1.6 Scope of the Study
This study is carried out in North-Western Nigeria. This region is made up of, Jigawa State, Kaduna State, Kastina State, Kano State, Kebbi State, Sokoto State and Zamfara State. The indigenes of these states are mostly Muslims.
1.7 Operational Definition of Terms.
For the purpose of clarity, key variables were defined operationally.
Vesico Vaginal Fistula: Vesico Vaginal Fistula (VVF) is a subtype of female urogenital fistula (UGF). VVF is an abnormal fistulous tract extending between the bladder and the vagina that allows the continuous involuntary discharge of urine into the Vagina.When it occurs there is always the wetting of the victims clothing leading to a tear or wear off of the skin around the already damaged vagina.
Campaigns: These are media programmes that are aimed at fighting Vesico Vaginal Fistula by informing the people of North West Nigeria on the danger of VVF and how it can be prevented, detected or treated.

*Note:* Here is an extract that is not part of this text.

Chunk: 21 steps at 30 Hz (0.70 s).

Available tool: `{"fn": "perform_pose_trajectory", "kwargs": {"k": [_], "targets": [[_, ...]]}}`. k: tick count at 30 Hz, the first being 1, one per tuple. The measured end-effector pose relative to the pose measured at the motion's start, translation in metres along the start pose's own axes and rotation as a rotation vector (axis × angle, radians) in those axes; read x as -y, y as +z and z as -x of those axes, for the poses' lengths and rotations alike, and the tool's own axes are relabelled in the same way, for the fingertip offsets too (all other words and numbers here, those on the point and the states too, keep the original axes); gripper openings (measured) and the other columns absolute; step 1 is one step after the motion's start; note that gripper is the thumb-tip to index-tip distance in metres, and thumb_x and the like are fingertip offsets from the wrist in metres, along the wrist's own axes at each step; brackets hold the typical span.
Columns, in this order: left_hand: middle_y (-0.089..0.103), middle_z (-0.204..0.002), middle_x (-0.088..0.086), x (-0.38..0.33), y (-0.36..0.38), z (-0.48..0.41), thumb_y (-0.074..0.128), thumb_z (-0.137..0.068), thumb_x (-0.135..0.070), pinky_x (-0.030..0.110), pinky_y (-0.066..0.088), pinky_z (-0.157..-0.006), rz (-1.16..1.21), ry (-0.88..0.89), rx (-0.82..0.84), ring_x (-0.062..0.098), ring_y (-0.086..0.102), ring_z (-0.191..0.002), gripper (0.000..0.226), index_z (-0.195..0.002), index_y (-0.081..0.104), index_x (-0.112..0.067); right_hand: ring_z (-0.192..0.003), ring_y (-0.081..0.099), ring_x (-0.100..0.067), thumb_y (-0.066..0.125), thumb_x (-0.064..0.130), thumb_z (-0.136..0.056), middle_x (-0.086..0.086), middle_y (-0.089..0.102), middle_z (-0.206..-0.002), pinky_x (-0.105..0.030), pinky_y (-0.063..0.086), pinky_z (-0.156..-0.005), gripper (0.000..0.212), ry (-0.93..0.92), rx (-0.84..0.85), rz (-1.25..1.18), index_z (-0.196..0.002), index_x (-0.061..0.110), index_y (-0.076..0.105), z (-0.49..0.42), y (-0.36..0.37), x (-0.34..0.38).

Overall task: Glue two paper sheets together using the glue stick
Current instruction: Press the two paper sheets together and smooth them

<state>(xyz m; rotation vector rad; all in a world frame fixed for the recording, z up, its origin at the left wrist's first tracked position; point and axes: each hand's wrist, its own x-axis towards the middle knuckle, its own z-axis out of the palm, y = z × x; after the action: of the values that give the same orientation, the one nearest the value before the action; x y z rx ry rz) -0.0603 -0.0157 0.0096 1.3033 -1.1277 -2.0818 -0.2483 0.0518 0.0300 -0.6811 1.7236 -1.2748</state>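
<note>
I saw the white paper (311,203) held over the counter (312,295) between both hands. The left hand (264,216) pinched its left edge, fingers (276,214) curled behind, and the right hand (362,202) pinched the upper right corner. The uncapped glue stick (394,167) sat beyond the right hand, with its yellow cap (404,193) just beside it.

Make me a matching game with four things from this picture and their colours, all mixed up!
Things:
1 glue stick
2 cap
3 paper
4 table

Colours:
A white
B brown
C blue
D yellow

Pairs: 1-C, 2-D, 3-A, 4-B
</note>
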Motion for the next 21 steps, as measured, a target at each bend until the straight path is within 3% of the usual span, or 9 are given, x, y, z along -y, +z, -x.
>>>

Influence: This refers to how the campaigns change the attitude, knowledge and behaviour of people of North Western Nigeria.
Knowledge: The level of information known to the people of North Western Nigeria on VVF.
VVF Prevetion: All conscious effort meant to limit or regulate Vesico Vaginal fistula in North Western Nigeria
VVF Control: All conscious effort meant to stop Vesico Vaginal Fistula occurrence in North West Nigeria
North Western Nigeria: This refers to the seven states of North Western Nigeria namely: Jigawa, Kaduna, Kastina, Kano, Kebbi, Sokoto and Zamfara.